Значительно было влияние хайдеггеровской концепции поэтического языка, опосредованное интерпретацией Дерриды, и на многих представителей французского постструктурализма. В частности, обращение к новой манере письма и было в свое время наиболее характерным, хотя и внешним признаком перехода Кристевой с позиций структурализма на платформу постструктурализма, и то радикальное изменение формы философствования, которое претерпело ее мышление, не было бы возможным без влияния Хайдеггера. Если говорить об Америке, то, по мнению Лейча, пристрастие к поэтическому мышлению обнаружилось примерно на рубеже 60–70 х гг. вначале у И. Хассана и С. Зонтаг, затем «подобная же трансформация произошла в стиле других философов-критиков вроде Джеффри Хартмана и Харольда Блума» (293, с. 176). Именно начиная с «Предисловия» к «Расчленению Орфея» (1971) (226) Хассан отказался от традиционных «модусов литературоведческого письма», представленного как раз в этой книге, и перешел к фрагментарному, афористическому и глубоко личностному стилю, которым отмечена новая «паракритическая»[26] фаза в его эволюции.

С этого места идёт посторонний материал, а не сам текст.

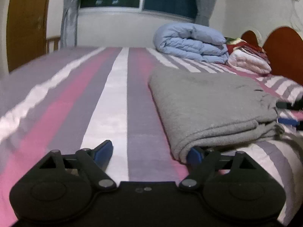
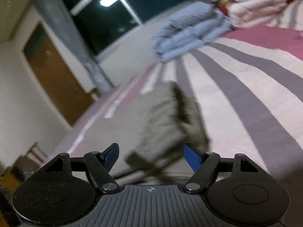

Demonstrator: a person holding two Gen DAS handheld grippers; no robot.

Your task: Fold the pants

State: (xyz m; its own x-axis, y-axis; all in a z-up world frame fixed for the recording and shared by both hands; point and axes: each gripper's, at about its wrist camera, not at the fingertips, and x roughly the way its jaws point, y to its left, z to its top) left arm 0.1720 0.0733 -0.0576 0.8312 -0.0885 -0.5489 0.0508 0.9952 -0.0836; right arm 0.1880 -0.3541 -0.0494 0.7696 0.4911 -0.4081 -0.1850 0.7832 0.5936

Постмодернизм, как и любая другая эпоха в искусстве, немыслим вне идейных, философских, эстетических и политических течений своего времени. И стилистика постмодернизма, разумеется, диктуется определенным мировидением, тем более что его теоретики никогда не ограничивались чисто формальным анализом внешних сторон явления, стремясь прежде всего выявить его мировоззренчески-эстетическую основу, или, как они предпочитают выражаться, «эпистемологические предпосылки».
Эпистема постмодерна
В этом отношении интерес вызывают работы голландского исследователя Доуве Фоккемы, в которых предпринимается попытка спроецировать мировоззренческие предпосылки постмодернизма на его стилистику. Постмодернизм для него — прежде всего особый «взгляд на мир», продукт долгого процесса «секуляризации и дегуманизации» (179, с. 81). Если в эпоху Возрождения, по его мнению, возникли условия для появления концепции антропологического универсума, то в XIX и XX столетиях в силу развития различных наук — от биологии до космологии — стало все более затруднительным защищать представление о человеке как центре космоса: «в конце концов оно оказалось несостоятельным и даже нелепым» (там же, с. 82).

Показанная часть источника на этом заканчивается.